> WHAT TO DO
The data should be written out in full, exactly as it stands, and the pictures dropped.

> GIVEN MATERIAL
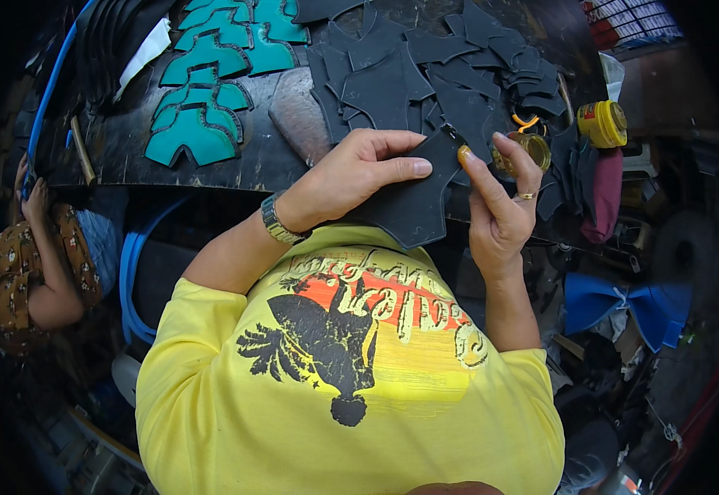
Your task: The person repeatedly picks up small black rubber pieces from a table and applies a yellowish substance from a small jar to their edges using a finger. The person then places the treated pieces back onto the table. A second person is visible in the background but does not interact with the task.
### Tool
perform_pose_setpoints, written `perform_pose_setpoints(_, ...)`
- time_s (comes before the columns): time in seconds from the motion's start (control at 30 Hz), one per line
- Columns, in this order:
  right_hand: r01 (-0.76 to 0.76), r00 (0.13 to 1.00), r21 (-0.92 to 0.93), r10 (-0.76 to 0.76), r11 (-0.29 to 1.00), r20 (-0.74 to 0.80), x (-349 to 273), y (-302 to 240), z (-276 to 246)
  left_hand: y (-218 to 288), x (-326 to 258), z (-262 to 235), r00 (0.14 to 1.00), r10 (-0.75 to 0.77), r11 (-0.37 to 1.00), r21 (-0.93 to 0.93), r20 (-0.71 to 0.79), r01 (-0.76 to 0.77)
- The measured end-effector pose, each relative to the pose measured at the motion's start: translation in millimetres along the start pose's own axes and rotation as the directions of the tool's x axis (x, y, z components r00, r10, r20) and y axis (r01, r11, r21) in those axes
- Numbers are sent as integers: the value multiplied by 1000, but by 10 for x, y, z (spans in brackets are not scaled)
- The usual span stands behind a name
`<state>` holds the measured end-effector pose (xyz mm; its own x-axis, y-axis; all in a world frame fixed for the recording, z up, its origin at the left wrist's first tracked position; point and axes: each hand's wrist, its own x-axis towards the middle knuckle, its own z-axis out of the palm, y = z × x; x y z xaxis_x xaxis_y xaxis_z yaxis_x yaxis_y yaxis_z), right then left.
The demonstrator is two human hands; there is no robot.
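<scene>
My left hand (351,175), with a metal watch on the wrist, grips a black cut piece of leather-like sheet (413,210) and holds it over the near edge of the dark worktable (129,157). My right hand (500,210), with a ring on one finger, is to the right of the piece. Its index finger has a yellowish smear at the tip and touches the piece's upper right edge. The thumb points up beside a small open jar (534,148). Below the hands my yellow printed shirt fills the view.
A heap of black cut pieces (442,74) covers the table's far side, with teal cut pieces (203,91) at the left. A yellow can (603,124) and orange scissor handles (526,122) lie at the right. Another person (38,256) sits at far left; a blue bow-shaped object (623,301) at lower right.
</scene>
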<state>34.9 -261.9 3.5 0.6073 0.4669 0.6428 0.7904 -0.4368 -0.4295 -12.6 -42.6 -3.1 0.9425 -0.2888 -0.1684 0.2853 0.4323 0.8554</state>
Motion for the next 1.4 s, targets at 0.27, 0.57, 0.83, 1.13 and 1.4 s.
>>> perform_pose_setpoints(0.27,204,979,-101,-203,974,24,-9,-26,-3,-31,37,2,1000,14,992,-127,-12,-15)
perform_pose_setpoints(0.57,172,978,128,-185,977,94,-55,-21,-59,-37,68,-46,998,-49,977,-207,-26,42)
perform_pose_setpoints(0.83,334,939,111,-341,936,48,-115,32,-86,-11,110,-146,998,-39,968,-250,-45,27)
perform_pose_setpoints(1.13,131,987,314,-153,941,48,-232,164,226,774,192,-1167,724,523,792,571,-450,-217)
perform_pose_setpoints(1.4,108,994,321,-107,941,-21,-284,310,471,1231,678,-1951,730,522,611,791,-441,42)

> EXERCISE RESULT
Your task: The person repeatedly picks up small black rubber pieces from a table and applies a yellowish substance from a small jar to their edges using a finger. The person then places the treated pieces back onto the table. A second person is visible in the background but does not interact with the task.
### Tool
perform_pose_setpoints, written `perform_pose_setpoints(_, ...)`
- time_s (comes before the columns): time in seconds from the motion's start (control at 30 Hz), one per line
- Columns, in this order:
  right_hand: r01 (-0.76 to 0.76), r00 (0.13 to 1.00), r21 (-0.92 to 0.93), r10 (-0.76 to 0.76), r11 (-0.29 to 1.00), r20 (-0.74 to 0.80), x (-349 to 273), y (-302 to 240), z (-276 to 246)
  left_hand: y (-218 to 288), x (-326 to 258), z (-262 to 235), r00 (0.14 to 1.00), r10 (-0.75 to 0.77), r11 (-0.37 to 1.00), r21 (-0.93 to 0.93), r20 (-0.71 to 0.79), r01 (-0.76 to 0.77)
- The measured end-effector pose, each relative to the pose measured at the motion's start: translation in millimetres along the start pose's own axes and rotation as the directions of the tool's x axis (x, y, z components r00, r10, r20) and y axis (r01, r11, r21) in those axes
- Numbers are sent as integers: the value multiplied by 1000, but by 10 for x, y, z (spans in brackets are not scaled)
- The usual span stands behind a name
`<state>` holds the measured end-effector pose (xyz mm; its own x-axis, y-axis; all in a world frame fixed for the recording, z up, its origin at the left wrist's first tracked position; point and axes: each hand's wrist, its own x-axis towards the middle knuckle, its own z-axis out of the palm, y = z × x; x y z xaxis_x xaxis_y xaxis_z yaxis_x yaxis_y yaxis_z), right then left.
The demonstrator is two human hands; there is no robot.
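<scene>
My left hand (351,175), with a metal watch on the wrist, grips a black cut piece of leather-like sheet (413,210) and holds it over the near edge of the dark worktable (129,157). My right hand (500,210), with a ring on one finger, is to the right of the piece. Its index finger has a yellowish smear at the tip and touches the piece's upper right edge. The thumb points up beside a small open jar (534,148). Below the hands my yellow printed shirt fills the view.
A heap of black cut pieces (442,74) covers the table's far side, with teal cut pieces (203,91) at the left. A yellow can (603,124) and orange scissor handles (526,122) lie at the right. Another person (38,256) sits at far left; a blue bow-shaped object (623,301) at lower right.
</scene>
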<state>34.9 -261.9 3.5 0.6073 0.4669 0.6428 0.7904 -0.4368 -0.4295 -12.6 -42.6 -3.1 0.9425 -0.2888 -0.1684 0.2853 0.4323 0.8554</state>
Motion for the next 1.4 s, targets at 0.27, 0.57, 0.83, 1.13 and 1.4 s.
>>> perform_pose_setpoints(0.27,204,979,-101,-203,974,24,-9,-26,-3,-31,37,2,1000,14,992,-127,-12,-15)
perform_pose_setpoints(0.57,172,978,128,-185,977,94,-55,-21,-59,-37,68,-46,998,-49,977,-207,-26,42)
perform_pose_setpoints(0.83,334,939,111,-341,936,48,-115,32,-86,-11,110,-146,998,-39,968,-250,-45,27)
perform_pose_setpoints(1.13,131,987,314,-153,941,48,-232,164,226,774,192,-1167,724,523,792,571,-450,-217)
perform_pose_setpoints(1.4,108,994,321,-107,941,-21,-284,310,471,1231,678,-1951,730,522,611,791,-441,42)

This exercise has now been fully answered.